La cosa migliore se si vuole conservare il prodotto per un periodo successivo a 6 mesi è quella di optare per i contenitori in vetro, meglio se opachi e di colore scuro per evitare che filtri la luce.

5- assicura una conservazione pulita

Anche la pulizia ha un ruolo importante. Assicurati di mantenere sempre puliti i contenitori e il luogo in cui conservi la cannabis, in maniera da eliminare il più possibile la polvere e lo sporco in generale.

E’ possibile congelare la cannabis per conservarla?

Alcuni di voi avranno sicuramente pensato a questa opzione. Anche se in un primo momento può sembrare un’idea piuttosto bizzarra, in realtà sta diventando una pratica sempre più diffusa tra i coltivatori domestici e i grandi produttori commerciali. Sicuramente questo metodo implica dei rischi e delle ulteriori attenzioni da tenere in considerazione. Tuttavia è possibile conservare efficacemente le cime nel congelatore per 1–2 anni. La cosa fondamentale è assicurarsi di stare molto attenti a non toccare le cime, in quanto i tricomi, che contengono quasi tutta la resina, saranno molto fragili e basterà poco per farli cadere.
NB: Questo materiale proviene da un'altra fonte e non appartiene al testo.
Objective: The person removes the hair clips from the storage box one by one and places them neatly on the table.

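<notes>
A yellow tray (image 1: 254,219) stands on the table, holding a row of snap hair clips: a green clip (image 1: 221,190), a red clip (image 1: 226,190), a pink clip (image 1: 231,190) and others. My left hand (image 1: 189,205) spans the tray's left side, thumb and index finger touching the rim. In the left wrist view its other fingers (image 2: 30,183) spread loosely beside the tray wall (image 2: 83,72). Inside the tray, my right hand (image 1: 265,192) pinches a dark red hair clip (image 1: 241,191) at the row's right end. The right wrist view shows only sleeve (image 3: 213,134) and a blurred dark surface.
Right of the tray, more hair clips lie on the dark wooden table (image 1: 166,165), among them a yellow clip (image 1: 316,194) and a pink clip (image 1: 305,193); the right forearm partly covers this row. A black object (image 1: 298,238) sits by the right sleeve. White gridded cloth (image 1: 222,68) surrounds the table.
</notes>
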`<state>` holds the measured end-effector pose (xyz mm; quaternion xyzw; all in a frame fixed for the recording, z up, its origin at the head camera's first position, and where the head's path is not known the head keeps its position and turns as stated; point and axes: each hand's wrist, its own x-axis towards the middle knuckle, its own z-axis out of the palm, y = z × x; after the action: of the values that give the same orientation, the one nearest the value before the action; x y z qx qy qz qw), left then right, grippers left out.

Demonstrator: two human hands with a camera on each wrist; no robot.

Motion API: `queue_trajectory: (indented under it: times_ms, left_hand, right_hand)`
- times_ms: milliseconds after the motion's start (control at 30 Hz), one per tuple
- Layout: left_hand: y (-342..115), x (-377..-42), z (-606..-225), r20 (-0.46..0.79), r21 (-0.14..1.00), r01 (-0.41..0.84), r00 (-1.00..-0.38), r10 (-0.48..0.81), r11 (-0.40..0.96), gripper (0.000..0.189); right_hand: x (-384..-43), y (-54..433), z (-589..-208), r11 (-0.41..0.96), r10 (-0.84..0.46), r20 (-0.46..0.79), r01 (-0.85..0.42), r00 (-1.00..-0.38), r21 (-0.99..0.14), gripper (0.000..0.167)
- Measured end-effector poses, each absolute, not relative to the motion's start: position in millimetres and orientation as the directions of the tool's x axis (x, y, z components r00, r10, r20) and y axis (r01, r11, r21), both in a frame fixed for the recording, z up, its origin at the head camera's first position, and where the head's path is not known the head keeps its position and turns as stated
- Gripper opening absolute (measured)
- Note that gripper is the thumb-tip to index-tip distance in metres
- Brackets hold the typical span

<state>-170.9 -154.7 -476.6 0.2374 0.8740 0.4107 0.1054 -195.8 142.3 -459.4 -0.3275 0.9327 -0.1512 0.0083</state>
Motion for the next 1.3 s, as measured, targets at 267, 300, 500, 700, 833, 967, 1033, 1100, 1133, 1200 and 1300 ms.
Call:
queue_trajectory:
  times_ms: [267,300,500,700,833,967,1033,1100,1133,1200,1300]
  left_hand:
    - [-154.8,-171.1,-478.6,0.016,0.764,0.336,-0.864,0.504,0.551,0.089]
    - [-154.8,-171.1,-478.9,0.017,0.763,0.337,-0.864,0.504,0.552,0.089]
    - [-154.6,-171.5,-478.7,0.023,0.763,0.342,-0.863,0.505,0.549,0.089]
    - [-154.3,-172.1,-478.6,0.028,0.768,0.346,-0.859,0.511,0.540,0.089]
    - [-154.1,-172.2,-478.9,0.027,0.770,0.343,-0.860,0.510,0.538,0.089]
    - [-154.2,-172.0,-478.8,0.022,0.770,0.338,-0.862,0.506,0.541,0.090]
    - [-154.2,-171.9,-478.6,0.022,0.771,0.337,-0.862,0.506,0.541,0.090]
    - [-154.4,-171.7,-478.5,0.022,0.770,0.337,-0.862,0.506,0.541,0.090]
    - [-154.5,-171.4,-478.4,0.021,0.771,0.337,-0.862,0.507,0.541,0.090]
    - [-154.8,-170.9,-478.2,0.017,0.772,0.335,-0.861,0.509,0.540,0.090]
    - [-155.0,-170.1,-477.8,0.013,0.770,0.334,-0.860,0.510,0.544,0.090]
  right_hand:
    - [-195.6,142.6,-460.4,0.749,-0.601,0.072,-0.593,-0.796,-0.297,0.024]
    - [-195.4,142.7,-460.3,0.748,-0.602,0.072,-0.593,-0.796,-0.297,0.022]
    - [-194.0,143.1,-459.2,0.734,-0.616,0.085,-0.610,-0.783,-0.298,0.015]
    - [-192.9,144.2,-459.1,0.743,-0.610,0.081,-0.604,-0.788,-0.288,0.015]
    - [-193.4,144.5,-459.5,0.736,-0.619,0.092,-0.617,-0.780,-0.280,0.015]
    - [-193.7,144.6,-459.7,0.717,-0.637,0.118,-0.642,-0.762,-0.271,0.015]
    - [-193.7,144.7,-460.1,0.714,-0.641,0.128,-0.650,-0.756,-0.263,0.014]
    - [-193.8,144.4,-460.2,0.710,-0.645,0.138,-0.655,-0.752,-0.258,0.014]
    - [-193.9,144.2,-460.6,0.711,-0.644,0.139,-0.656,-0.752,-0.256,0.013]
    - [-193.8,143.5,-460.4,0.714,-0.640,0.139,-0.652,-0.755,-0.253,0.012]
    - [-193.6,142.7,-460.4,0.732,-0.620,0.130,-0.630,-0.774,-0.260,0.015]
E’ inoltre necessario lasciarle scongelare naturalmente fuori dal freezer. In questo caso può succedere che lo strato superiore delle gemme non sia ottimale, tuttavia il resto sarà buono quasi quanto lo era uno o due anni prima!

Conclusioni

La cannabis non ha una data di scadenza!

Non è paragonabile ad un alimento che se consumato dopo svariati mesi può farci sentire male. Tuttavia, per mantenere l’odore inebriante, il gusto risaltante e gli effetti tanto ricercati, è sufficiente ricorrere ai metodi adeguati ad una conservazione corretta, per evitare di alterare i composti, gli aromi e i sapori della cannabis.